→ **WHAT IS BEING ASKED**
All of the lines below should be output exactly as shown.

--- STORED DATA ---

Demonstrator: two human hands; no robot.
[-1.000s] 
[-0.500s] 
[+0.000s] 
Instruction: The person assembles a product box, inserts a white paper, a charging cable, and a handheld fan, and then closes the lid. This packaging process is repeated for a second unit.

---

→ **ANSWER TO THE EXERCISE**
Demonstrator: two human hands; no robot.
[-1.000s] 
[-0.500s] 
[+0.000s] 
Instruction: The person assembles a product box, inserts a white paper, a charging cable, and a handheld fan, and then closes the lid. This packaging process is repeated for a second unit.

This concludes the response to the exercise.